Cost is a major issue. It’s hard to sort out exact costs in the United States, but a PFA catheter costs approximately threefold more than a standard ablation catheter. A recent study from Liverpool, England, found that PFA ablation was faster but more expensive than standard thermal ablation because of higher PFA equipment prices. For better or worse, US patients are not directly affected by the higher procedural costs. But the fact remains that PFA adds more costs to the healthcare system.
What Drives the Enthusiasm for First-Generation PFA?
So why all the enthusiasm? It’s surely not the empirical data. Evidence thus far shows no obvious advantage in safety or efficacy. European use of PFA does seem to reduce procedure time. But in many electrophysiology labs in the United States, the rate-limiting step for AF ablation is not time in the lab but having enough staff to turn rooms around.
The main factor driving early acceptance of PFA relates to basic human nature. It is the fear of missing out. Marketing works on consumers, and it surely works on doctors. Companies that make PFA systems sponsor key opinion leaders to discuss PFA. These companies have beautiful booths in the expo of our meetings; they host dinners and talks. When a hospital in a city does PFA, the other hospitals feel the urge to keep up. It’s hard to be a Top Person in electrophysiology and not be a PFA user.
One of my favorite comments came from a key opinion leader. He told me that he advised his administration to buy a PFA system, promote that they have it, and keep it in the closet until better systems are released.
Iteration in the medical device field is tricky.
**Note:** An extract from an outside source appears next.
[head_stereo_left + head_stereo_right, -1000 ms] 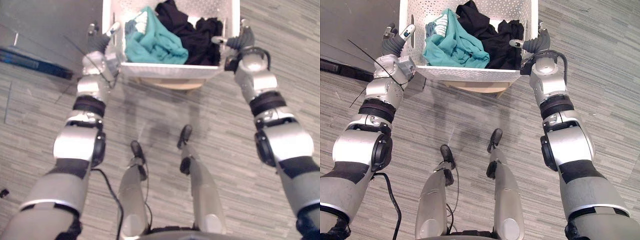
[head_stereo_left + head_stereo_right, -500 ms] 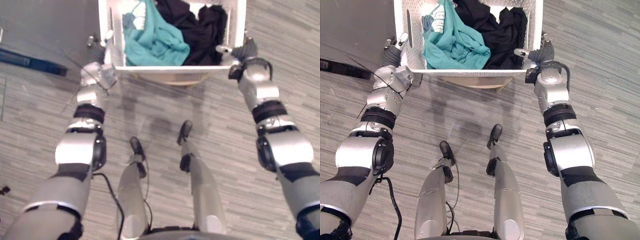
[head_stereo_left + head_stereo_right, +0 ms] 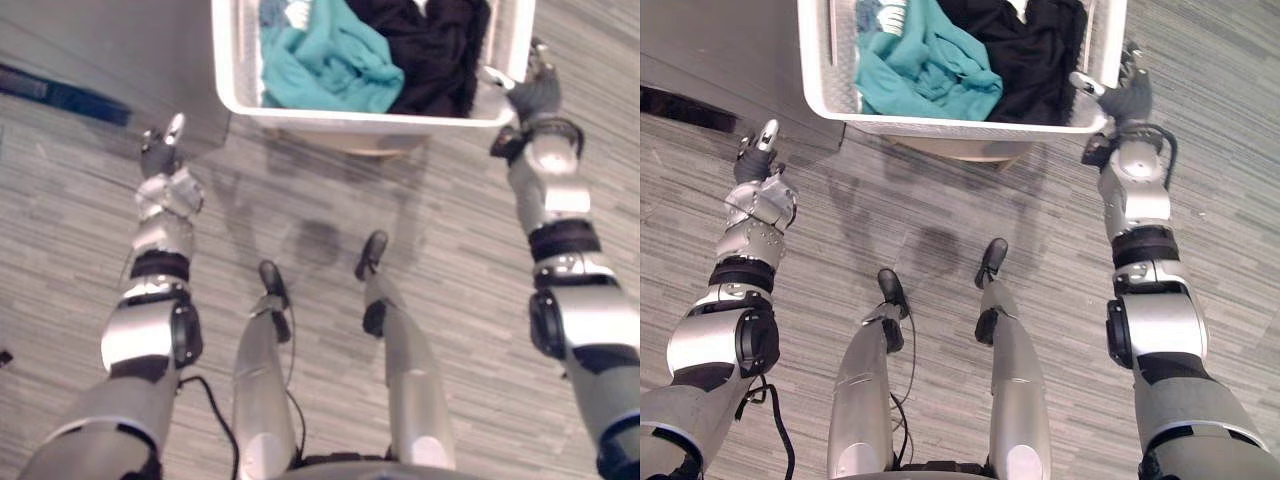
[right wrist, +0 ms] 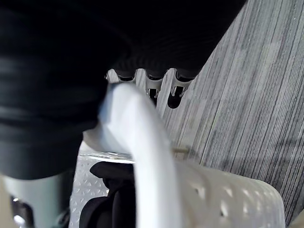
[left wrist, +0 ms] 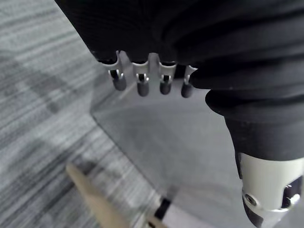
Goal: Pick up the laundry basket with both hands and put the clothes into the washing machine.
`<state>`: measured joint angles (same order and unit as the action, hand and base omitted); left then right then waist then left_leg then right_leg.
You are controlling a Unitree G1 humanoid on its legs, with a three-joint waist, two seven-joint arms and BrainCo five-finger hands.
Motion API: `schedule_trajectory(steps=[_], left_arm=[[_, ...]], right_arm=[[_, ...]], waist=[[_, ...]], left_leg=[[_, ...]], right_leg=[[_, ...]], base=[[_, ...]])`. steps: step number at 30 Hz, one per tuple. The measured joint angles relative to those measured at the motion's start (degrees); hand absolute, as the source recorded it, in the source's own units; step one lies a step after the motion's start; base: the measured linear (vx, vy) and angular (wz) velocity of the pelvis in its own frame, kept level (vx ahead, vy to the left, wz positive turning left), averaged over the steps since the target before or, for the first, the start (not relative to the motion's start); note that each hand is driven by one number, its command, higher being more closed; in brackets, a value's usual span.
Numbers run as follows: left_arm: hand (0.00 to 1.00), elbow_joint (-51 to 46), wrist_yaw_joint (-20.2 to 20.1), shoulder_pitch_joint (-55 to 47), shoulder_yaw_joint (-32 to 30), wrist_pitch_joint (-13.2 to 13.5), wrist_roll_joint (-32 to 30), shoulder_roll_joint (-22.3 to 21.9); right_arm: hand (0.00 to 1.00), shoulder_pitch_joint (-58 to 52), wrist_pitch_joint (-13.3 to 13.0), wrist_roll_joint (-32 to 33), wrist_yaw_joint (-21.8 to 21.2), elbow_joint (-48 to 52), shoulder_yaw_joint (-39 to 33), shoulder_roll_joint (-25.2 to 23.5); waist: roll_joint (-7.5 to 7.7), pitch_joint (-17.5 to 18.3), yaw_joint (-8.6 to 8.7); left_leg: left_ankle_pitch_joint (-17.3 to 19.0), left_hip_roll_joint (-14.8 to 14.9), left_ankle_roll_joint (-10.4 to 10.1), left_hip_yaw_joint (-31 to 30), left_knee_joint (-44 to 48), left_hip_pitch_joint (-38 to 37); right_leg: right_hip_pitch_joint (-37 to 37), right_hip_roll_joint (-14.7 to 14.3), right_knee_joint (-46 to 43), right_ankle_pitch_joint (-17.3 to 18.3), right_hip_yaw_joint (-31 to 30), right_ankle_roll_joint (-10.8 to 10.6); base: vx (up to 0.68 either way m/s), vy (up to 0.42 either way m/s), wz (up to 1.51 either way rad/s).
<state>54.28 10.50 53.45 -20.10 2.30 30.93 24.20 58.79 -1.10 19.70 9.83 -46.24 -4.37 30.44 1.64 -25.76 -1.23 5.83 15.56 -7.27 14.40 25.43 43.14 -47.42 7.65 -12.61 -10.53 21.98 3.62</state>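
The white perforated laundry basket (image 3: 350, 122) is at the top middle, holding a teal garment (image 3: 330, 65) and black clothes (image 3: 435, 50). My right hand (image 3: 535, 95) is at its right rim, thumb inside the wall and fingers outside, pinching it. In the right wrist view the white rim (image 4: 142, 142) runs through that hand in front of its fingers (image 4: 175, 92). My left hand (image 3: 160, 158) is apart from the basket, lower and to the left over the floor. Its fingers (image 5: 142, 88) are relaxed and hold nothing.
A light wooden piece (image 3: 345, 143) shows under the basket's near edge. A smooth grey panel (image 3: 100, 50) lies at the upper left, with a dark blue strip (image 3: 60, 95) beside it. Striped grey floor (image 3: 450, 250) surrounds everything.
My left hand has let go of the basket's left side and moved away to the lower left. The basket has shifted up and right, with my right hand still on its rim.
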Motion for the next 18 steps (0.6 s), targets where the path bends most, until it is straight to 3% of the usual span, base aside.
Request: schedule_trajectory(steps=[5, 10, 13, 18], left_arm=[[0.00, -11.1, 2.7, -7.2, -4.8, 1.5, 0.0, 1.7], [0.00, -31.8, 6.7, -22.9, -5.3, 6.8, 0.0, 0.5], [0.00, -41.8, 7.0, -32.0, -5.3, 9.4, -0.1, -3.8], [0.00, -45.1, 6.2, -40.7, -5.3, 10.0, 0.0, -10.0]], right_arm=[[0.00, -10.2, 0.1, 1.7, 0.3, 4.4, -9.7, 2.0], [0.00, -30.6, -0.4, 3.0, 3.1, 21.2, -22.6, 1.7], [0.00, -39.7, -3.1, 3.7, 4.2, 29.8, -29.9, 1.5], [0.00, -44.1, -5.2, 6.5, 3.3, 33.6, -31.1, -0.5]], waist=[[0.00, 0.0, -1.16], [-0.29, 0.0, -1.43], [-1.18, 0.6, -1.05], [-3.08, 3.0, -1.38]], left_leg=[[0.7, -0.6, 0.6, -0.1, 1.0, -0.7], [2.9, -0.8, 0.9, -0.5, 2.5, -5.5], [3.6, -1.9, 0.8, -0.8, 1.0, -10.2], [2.7, -3.1, 0.2, 0.1, -3.6, -17.8]], right_leg=[[0.4, 1.2, -2.0, 0.8, -0.1, 0.1], [5.1, 2.3, -5.1, 3.8, 0.2, -1.1], [9.0, 3.7, -7.0, 5.9, 0.6, -1.5], [14.0, 4.7, -7.7, 7.7, 0.7, -1.9]], base=[[0.05, 0.032, 0.05], [0.05, 0.036, 0.10], [0.05, 0.021, 0.20], [0.07, -0.015, 0.10]])
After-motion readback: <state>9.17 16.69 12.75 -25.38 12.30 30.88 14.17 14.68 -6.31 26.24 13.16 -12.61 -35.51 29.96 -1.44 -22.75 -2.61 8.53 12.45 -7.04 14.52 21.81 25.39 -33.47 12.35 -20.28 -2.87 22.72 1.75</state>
There are negatives to being too harsh on first-generation systems. Early cardiac resynchronization tools, for instance, were horrible. Now CRT is transformative in selected patients with heart failure.
It’s possible (but not certain) that electrical ablative therapy will iterate and surpass thermal ablation in the future. Maybe.
But for now, the enthusiasm for PFA far outstrips its evidence. Until better evidence emerges, I will be a slow adopter. And I hope that our field gathers evidence before widespread adoption makes it impossible to do proper studies.
Dr. Mandrola, clinical electrophysiologist, Baptist Medical Associates, Louisville, Kentucky, has disclosed no relevant financial relationships.
A version of this article appeared on Medscape.com.